A hydrogen balloon released on the moon

To solve the problem of a hydrogen balloon released on the moon, we need to analyze the forces acting on the balloon and the acceleration due to gravity on the moon. Here’s a step-by-step solution: ### Step 1: Understand the context A hydrogen balloon is filled with a gas that is lighter than the surrounding air. On Earth, such a balloon would rise due to the buoyant force acting on it. However, the situation is different on the moon. ### Step 2: Determine the acceleration due to gravity on the moon The acceleration due to gravity on Earth (g) is approximately 9.8 m/s². The acceleration due to gravity on the moon (g_moon) is about 1/6th of that on Earth. Therefore, we can calculate: \[ g_{moon} = \frac{g}{6} = \frac{9.8 \, \text{m/s}^2}{6} \approx 1.63 \, \text{m/s}^2 \] ### Step 3: Analyze the forces on the balloon When the hydrogen balloon is released on the moon, two forces act on it: 1. The buoyant force (upward) 2. The weight of the balloon (downward) On the moon, the weight of the balloon can be calculated using: \[ \text{Weight} = m \cdot g_{moon} \] where \( m \) is the mass of the balloon. ### Step 4: Determine the net force and acceleration Since the balloon is filled with hydrogen, it is less dense than the surrounding lunar atmosphere (which is negligible). Therefore, the buoyant force will be less than the weight of the balloon, causing it to fall.

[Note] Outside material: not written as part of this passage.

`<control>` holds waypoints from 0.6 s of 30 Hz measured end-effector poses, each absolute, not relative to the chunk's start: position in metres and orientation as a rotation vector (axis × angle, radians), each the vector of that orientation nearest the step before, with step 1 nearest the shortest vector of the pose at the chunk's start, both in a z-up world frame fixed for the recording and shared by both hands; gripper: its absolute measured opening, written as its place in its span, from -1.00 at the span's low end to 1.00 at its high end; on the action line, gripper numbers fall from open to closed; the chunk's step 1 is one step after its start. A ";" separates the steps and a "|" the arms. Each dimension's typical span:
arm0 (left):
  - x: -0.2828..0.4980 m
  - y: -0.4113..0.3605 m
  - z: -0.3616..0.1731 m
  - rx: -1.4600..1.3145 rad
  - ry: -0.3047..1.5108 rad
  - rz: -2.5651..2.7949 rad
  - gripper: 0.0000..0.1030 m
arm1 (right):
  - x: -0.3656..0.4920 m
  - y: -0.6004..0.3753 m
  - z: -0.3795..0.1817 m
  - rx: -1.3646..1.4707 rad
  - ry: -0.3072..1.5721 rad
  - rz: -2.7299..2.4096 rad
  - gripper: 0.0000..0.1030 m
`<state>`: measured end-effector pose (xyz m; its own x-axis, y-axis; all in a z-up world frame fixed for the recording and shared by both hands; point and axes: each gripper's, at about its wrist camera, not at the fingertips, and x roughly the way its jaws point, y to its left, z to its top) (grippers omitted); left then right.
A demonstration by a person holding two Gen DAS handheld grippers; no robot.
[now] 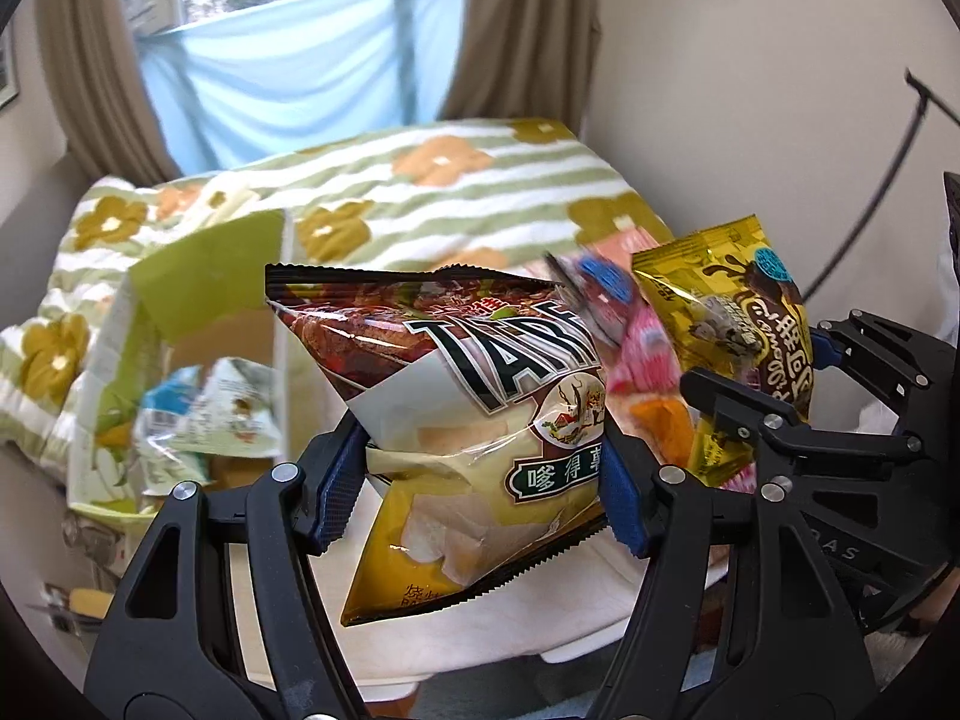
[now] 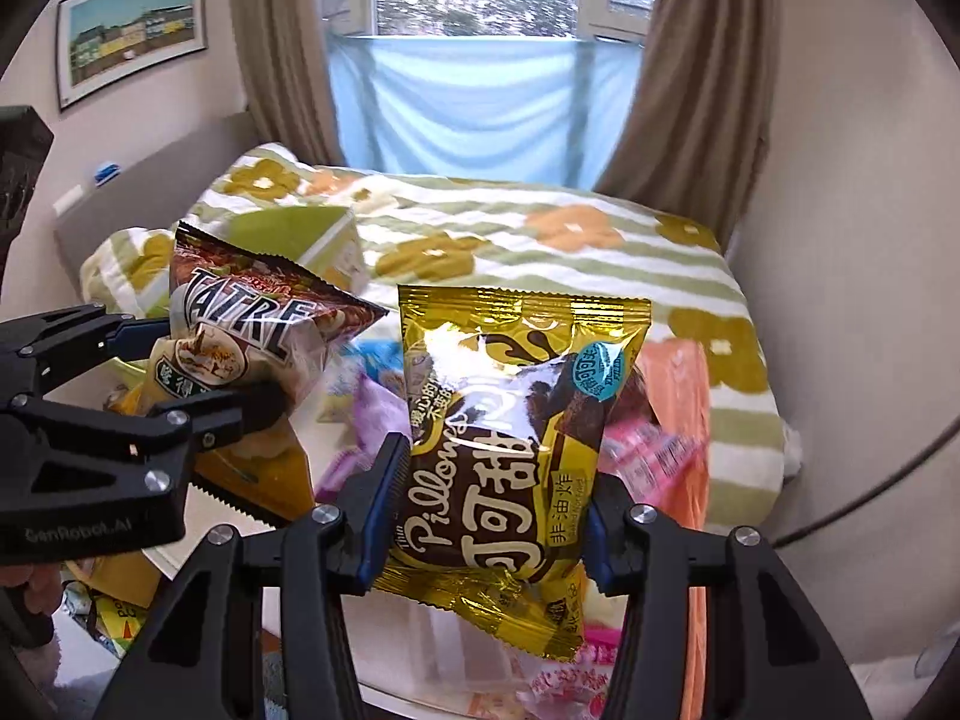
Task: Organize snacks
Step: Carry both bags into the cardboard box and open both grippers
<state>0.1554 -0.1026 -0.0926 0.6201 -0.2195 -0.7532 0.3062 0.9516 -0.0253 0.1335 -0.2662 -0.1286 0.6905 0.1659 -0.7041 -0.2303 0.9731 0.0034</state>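
My left gripper (image 1: 474, 480) is shut on a brown and yellow chip bag (image 1: 468, 396) and holds it up in the air. The same bag (image 2: 252, 330) and the left gripper (image 2: 198, 372) show at the left of the right wrist view. My right gripper (image 2: 489, 516) is shut on a gold cocoa snack bag (image 2: 510, 438), also lifted. That gold bag (image 1: 738, 324) and the right gripper (image 1: 774, 378) show at the right of the left wrist view. Below lie several loose snack packs, pink and purple (image 2: 648, 456).
A green and white cardboard box (image 1: 198, 324) stands open on the left and holds a pale snack bag (image 1: 210, 414). An orange pack (image 2: 684, 384) lies on the right. Behind is a bed with a flowered striped blanket (image 2: 540, 252). A white table edge (image 1: 540, 618) lies below.
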 end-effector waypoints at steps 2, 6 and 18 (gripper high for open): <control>0.163 -0.088 -0.084 0.092 0.839 -0.283 0.25 | 0.140 -0.254 -0.118 -0.095 0.764 0.253 -0.09; 0.179 -0.046 -0.068 0.073 0.804 -0.232 0.25 | 0.157 -0.223 -0.100 -0.117 0.732 0.311 -0.09; 0.275 0.107 -0.067 0.021 0.835 -0.107 0.25 | 0.248 -0.080 -0.089 -0.121 0.730 0.420 -0.09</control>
<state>0.2753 0.1072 -0.0669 0.6661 -0.0866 -0.7408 0.1029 0.9944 -0.0238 0.2484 -0.0800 -0.0893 0.6666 0.3293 -0.6687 -0.4123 0.9103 0.0372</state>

The net force acting on the balloon can be expressed as: \[ F_{net} = \text{Weight} - \text{Buoyant Force} \] However, since the buoyant force is much smaller than the weight, we can approximate that the balloon will fall with an acceleration equal to the acceleration due to gravity on the moon. ### Step 5: Conclusion The balloon will fall with an acceleration of approximately \( g_{moon} \), which is: \[ \text{Acceleration} = g_{moon} \approx 1.63 \, \text{m/s}^2 \] ### Final Answer The balloon falls with an acceleration of \( \frac{9.8}{6} \, \text{m/s}^2 \).